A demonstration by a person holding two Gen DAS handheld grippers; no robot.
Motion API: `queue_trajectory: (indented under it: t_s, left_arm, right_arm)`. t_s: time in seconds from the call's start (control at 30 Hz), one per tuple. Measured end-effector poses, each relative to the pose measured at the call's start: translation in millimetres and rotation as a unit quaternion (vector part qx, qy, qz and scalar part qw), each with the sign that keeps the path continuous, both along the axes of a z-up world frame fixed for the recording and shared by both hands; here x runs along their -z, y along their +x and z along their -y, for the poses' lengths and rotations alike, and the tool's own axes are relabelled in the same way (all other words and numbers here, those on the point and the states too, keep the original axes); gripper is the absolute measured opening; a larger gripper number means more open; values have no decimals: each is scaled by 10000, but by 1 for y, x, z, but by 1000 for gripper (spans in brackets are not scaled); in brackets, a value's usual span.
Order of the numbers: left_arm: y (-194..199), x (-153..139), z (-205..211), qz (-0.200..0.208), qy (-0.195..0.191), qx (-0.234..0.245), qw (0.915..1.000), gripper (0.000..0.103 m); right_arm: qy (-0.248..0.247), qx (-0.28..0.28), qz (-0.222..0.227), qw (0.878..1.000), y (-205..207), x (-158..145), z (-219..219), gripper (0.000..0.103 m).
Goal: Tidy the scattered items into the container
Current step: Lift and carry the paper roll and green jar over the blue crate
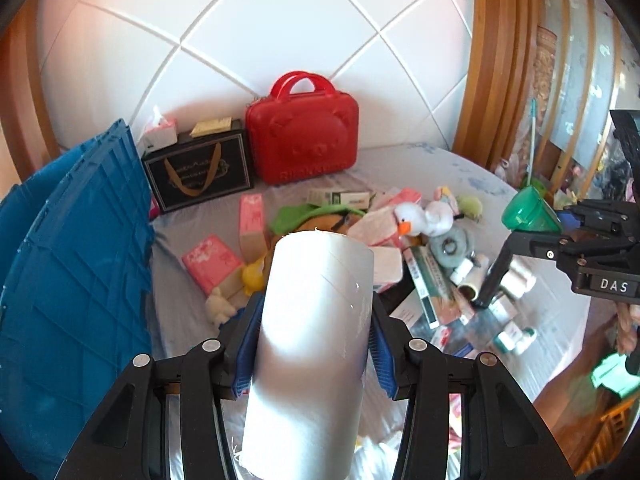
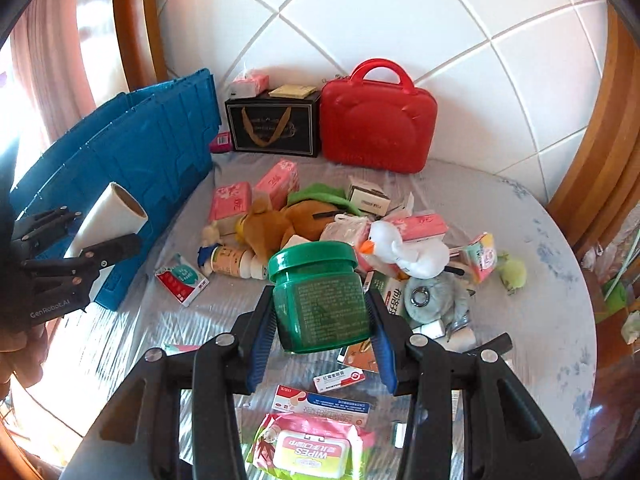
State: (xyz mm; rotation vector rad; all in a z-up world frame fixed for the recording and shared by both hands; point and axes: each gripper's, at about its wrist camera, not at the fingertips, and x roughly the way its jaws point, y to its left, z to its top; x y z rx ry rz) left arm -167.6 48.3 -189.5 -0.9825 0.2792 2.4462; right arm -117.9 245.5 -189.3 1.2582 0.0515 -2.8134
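A red case (image 2: 378, 120) was stood against the white padded headboard, and places are given from it. Just left of it a black gift box (image 2: 274, 124) was seen, and further left a blue crate (image 2: 132, 160) with raised flaps. In front of the case, on the bed (image 2: 520, 300), tissue packs, medicine boxes, a brown plush toy (image 2: 288, 222) and a white toy duck (image 2: 404, 250) were scattered in a heap. The left tool (image 1: 316, 344) was closed on a white roll (image 1: 312, 356), held in front of the crate, left of the case. The right tool (image 2: 322, 320) was clamped on a green jar (image 2: 320, 296), held above the heap.
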Motion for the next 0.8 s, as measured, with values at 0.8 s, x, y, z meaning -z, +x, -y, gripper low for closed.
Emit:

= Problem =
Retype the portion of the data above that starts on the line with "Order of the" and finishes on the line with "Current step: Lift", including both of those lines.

= Written answer =
Order of the numbers: left_arm: y (-194..199), x (-153..139), z (-205..211), qz (-0.200..0.208), qy (-0.195..0.191), qx (-0.234..0.245), qw (0.915..1.000), gripper (0.000..0.103 m); right_arm: qy (-0.248..0.247), qx (-0.28..0.28), qz (-0.222..0.227), qw (0.878..1.000), y (-205..207), x (-158..145), z (-219..219), gripper (0.000..0.103 m).
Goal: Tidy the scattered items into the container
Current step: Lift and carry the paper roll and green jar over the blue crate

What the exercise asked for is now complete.